1) Aria; vento leggero, brezza: “Un'aura dolce... mi ferìa per la fronte” (Dante). Estensivamente, soffio vitale, spirito; alito, respiro: aure vitali, l'aria in quanto mezzo indispensabile di sopravvivenza; “Ne' languidi pensier dell'infelice / scendi... / aura consolatrice” (Manzoni). Anche personificazione del vento leggero. Le Aurae sono raffigurate su rilievi greci e romani, su vasi e su monete, come giovani donne dai manti svolazzanti. Fig., atmosfera particolare, sensazione diffusa; aspetto, espressione: “Una grand'aura di morte si stese in quella città” (Panzini). Aura poetica, tono particolare di certa narrativa contemporanea fondata sulla suggestione evocativa (attraverso allusioni simboliche, associazioni memoriali e simili) piuttosto che sulla descrizione realistica: “un'aura avventurosa e sfrontata” (Alvaro).

2) Per estensione, favore, credito (specialmente con riferimento alla sua aleatoria precarietà): aura popolare.

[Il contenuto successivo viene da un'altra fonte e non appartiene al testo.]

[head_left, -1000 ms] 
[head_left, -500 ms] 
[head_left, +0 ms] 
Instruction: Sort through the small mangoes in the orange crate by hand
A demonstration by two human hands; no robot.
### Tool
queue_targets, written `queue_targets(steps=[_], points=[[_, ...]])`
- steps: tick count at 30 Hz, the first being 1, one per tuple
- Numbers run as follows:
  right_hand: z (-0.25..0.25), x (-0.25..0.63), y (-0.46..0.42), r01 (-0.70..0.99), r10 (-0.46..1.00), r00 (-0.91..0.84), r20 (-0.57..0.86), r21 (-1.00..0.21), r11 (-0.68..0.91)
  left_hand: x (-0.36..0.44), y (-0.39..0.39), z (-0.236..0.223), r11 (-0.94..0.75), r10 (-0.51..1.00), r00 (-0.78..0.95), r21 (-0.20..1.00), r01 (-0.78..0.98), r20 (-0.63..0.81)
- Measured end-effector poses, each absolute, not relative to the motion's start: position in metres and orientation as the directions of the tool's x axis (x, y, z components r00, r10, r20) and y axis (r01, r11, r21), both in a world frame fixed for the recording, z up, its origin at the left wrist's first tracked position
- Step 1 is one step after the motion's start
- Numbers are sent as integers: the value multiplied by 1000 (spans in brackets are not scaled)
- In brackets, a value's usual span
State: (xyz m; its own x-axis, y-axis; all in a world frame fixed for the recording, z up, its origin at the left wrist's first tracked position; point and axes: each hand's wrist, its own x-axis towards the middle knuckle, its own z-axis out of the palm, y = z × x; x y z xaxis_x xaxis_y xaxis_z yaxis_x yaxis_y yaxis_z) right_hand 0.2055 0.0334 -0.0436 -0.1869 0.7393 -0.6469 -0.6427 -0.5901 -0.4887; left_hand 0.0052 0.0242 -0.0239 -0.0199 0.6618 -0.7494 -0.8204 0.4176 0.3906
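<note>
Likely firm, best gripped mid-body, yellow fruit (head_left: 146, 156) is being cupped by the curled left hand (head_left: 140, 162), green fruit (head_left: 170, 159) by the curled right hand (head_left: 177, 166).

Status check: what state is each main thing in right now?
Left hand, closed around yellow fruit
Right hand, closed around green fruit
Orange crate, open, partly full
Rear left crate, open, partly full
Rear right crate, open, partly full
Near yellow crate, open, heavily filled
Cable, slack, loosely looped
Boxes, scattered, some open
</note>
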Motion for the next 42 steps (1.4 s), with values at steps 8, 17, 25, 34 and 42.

3) Segno premonitore della crisi epilettica, che si manifesta con modalità particolari a seconda dell'individuo. Si parla di aure sensitive (sensazioni a carico di varie modalità sensoriali), vegetative (sudorazione, contrazioni gastriche, ecc.), motorie (movimenti localizzati a qualche segmento corporeo o generalizzati), psichiche (stati d'angoscia, allucinazioni); vedi epilessia.

4) Secondo le teorie occultistiche, radiazione emanata dal corpo umano che sarebbe percepita da alcuni chiaroveggenti.